• TASK REQUIREMENTS: This exercise calls for every line of the listing below that contains the word "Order".
##### THE DATA
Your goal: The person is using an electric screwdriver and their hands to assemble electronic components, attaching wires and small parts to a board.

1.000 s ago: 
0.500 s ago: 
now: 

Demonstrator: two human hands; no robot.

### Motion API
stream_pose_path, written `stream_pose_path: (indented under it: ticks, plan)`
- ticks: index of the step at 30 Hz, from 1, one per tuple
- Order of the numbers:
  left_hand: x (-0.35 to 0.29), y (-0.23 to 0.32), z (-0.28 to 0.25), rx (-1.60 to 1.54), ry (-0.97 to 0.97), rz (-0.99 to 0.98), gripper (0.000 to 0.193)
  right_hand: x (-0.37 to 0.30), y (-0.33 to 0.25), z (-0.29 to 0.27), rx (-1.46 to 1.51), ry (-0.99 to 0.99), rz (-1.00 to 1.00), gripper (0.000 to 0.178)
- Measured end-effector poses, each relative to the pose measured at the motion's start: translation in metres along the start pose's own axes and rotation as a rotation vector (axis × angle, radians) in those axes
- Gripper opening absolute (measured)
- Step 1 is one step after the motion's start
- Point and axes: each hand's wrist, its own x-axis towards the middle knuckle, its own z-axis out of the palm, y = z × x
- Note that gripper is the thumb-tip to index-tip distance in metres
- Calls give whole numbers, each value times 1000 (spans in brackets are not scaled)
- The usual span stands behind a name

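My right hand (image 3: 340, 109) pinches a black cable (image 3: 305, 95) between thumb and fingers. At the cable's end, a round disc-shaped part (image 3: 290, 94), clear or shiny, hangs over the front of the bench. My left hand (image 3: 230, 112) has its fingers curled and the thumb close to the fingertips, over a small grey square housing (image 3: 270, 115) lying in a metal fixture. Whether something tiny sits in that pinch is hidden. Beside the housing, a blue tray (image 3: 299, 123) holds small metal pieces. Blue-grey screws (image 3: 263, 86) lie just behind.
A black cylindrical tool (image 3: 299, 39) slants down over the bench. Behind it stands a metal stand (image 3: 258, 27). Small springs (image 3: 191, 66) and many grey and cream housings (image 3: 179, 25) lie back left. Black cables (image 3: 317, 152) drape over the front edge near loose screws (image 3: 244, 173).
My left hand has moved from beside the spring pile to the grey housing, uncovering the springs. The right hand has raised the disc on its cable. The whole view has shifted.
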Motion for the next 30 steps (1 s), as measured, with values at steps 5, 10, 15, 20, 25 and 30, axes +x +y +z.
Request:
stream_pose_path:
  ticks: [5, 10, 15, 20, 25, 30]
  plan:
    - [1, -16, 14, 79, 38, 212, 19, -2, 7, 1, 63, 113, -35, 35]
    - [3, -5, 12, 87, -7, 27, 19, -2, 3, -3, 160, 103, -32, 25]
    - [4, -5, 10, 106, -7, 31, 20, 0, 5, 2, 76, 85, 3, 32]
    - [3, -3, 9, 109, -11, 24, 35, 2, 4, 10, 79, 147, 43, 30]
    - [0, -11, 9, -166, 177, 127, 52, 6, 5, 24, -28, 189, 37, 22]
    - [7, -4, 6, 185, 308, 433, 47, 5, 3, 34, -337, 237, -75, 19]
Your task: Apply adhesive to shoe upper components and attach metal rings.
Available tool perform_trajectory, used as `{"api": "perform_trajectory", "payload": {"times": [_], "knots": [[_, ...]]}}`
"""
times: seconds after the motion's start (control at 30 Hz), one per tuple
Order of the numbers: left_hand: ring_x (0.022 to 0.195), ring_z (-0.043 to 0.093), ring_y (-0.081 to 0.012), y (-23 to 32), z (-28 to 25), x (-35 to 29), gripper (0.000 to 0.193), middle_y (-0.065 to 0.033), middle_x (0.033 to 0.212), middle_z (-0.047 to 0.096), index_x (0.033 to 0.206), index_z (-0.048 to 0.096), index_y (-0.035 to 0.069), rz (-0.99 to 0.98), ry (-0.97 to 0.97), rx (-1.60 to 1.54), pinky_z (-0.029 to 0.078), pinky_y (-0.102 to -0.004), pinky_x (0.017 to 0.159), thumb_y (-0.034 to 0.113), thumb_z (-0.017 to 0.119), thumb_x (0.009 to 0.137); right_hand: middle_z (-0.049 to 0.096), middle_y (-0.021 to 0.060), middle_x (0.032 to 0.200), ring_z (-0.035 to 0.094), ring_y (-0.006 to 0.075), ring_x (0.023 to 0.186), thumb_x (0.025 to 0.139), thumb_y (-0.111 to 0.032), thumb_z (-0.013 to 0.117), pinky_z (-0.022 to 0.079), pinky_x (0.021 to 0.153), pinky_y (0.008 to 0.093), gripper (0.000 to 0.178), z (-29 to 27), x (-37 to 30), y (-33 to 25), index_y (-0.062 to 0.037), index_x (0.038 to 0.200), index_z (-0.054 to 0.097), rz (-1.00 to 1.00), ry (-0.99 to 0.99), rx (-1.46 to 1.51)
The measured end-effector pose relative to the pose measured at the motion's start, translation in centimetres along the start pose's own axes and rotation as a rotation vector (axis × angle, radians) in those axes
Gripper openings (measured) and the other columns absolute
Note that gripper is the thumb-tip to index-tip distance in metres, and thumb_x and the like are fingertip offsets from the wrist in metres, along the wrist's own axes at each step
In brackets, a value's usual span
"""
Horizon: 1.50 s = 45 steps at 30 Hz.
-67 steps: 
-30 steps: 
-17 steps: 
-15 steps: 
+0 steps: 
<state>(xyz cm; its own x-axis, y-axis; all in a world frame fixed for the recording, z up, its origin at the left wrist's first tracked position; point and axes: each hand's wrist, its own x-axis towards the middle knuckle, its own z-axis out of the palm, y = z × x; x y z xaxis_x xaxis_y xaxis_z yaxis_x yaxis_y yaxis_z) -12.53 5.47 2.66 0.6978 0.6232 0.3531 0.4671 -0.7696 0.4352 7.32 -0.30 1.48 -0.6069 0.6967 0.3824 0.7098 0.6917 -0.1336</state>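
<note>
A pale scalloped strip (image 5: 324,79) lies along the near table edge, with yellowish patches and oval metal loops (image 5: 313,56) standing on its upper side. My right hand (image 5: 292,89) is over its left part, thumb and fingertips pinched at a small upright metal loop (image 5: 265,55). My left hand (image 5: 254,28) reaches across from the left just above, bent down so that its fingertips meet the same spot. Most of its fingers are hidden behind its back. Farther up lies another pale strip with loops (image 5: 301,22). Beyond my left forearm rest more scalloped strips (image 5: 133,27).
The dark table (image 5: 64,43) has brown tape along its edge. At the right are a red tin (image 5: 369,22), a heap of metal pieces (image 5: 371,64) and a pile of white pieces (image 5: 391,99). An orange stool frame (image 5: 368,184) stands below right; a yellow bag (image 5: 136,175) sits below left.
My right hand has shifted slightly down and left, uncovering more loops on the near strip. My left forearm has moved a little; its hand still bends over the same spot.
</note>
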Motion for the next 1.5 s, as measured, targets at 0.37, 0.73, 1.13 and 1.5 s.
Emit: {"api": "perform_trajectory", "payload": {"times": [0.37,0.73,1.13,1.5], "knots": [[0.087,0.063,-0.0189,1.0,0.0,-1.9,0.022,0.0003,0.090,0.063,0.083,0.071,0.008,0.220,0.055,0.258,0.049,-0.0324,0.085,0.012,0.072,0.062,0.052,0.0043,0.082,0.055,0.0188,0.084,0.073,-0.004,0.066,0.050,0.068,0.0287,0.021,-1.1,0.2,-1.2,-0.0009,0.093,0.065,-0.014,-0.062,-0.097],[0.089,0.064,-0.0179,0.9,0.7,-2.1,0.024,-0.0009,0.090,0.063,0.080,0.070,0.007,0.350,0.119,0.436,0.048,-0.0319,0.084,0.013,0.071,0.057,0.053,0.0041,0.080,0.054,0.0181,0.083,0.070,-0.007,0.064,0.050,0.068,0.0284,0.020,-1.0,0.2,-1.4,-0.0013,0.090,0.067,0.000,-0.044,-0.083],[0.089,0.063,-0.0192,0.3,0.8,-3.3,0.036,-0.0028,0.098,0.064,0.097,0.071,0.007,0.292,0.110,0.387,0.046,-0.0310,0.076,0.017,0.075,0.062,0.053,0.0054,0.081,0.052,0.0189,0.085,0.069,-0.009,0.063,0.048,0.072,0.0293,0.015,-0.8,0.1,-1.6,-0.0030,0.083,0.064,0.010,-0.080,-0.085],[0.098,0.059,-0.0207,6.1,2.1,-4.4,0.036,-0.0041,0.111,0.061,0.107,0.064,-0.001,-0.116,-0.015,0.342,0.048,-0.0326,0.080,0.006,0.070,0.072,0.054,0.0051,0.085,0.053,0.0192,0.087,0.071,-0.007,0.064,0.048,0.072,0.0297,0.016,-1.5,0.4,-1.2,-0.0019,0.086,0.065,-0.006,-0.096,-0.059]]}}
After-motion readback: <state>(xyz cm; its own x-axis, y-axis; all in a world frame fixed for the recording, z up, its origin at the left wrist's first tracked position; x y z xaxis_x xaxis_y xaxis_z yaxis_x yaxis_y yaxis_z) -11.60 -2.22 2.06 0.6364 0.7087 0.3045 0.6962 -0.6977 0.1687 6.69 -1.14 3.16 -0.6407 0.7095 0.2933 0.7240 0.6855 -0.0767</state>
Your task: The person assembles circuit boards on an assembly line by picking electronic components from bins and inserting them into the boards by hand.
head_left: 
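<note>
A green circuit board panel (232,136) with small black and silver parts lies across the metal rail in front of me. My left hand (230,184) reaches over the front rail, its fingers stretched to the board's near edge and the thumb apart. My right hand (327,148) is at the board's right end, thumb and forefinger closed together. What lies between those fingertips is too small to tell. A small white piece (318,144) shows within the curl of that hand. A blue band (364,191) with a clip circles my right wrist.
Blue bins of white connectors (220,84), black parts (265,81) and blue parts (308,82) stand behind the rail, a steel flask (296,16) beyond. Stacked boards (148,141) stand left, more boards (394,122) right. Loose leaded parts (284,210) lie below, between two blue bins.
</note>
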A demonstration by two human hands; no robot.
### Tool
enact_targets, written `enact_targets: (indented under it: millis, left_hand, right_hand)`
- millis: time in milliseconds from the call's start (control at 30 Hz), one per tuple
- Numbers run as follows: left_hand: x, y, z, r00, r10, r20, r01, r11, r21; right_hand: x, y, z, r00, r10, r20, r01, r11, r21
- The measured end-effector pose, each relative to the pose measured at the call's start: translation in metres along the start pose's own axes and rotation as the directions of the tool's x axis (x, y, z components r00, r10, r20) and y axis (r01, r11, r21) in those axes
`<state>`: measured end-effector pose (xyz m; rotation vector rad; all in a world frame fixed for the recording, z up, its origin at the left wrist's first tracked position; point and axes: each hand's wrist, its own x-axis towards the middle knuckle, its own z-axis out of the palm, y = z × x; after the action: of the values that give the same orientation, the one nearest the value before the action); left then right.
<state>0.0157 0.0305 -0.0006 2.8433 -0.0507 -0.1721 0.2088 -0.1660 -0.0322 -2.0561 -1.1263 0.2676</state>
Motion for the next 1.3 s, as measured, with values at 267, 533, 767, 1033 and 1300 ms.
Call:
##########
• WRITTEN ANSWER:
- Order of the numbers:
Order of the numbers: left_hand: ring_x (0.022 to 0.195), ring_z (-0.043 to 0.093), ring_y (-0.081 to 0.012), y (-23 to 32), z (-28 to 25), x (-35 to 29), gripper (0.000 to 0.193), middle_y (-0.065 to 0.033), middle_x (0.033 to 0.212), middle_z (-0.047 to 0.096), index_x (0.033 to 0.206), index_z (-0.048 to 0.096), index_y (-0.035 to 0.069), rz (-0.99 to 0.98), ry (-0.97 to 0.97), rx (-1.60 to 1.54), pinky_z (-0.029 to 0.078), pinky_y (-0.102 to -0.004), pinky_x (0.017 to 0.159), thumb_y (-0.034 to 0.113), thumb_z (-0.017 to 0.119), thumb_x (0.009 to 0.137); right_hand: middle_z (-0.049 to 0.096), middle_y (-0.021 to 0.060), middle_x (0.032 to 0.200), ring_z (-0.035 to 0.094), ring_y (-0.006 to 0.075), ring_x (0.023 to 0.186), thumb_x (0.025 to 0.139), thumb_y (-0.111 to 0.032), thumb_z (-0.013 to 0.117), pinky_z (-0.022 to 0.079), pinky_x (0.021 to 0.153), pinky_y (0.008 to 0.093), gripper (0.000 to 0.178), z (-29 to 27), x (-37 to 30), y (-33 to 25), index_y (-0.062 to 0.037), index_x (0.038 to 0.200), index_z (-0.054 to 0.097), rz (-1.00 to 1.00), ry (-0.99 to 0.99), rx (-1.46 to 1.51)

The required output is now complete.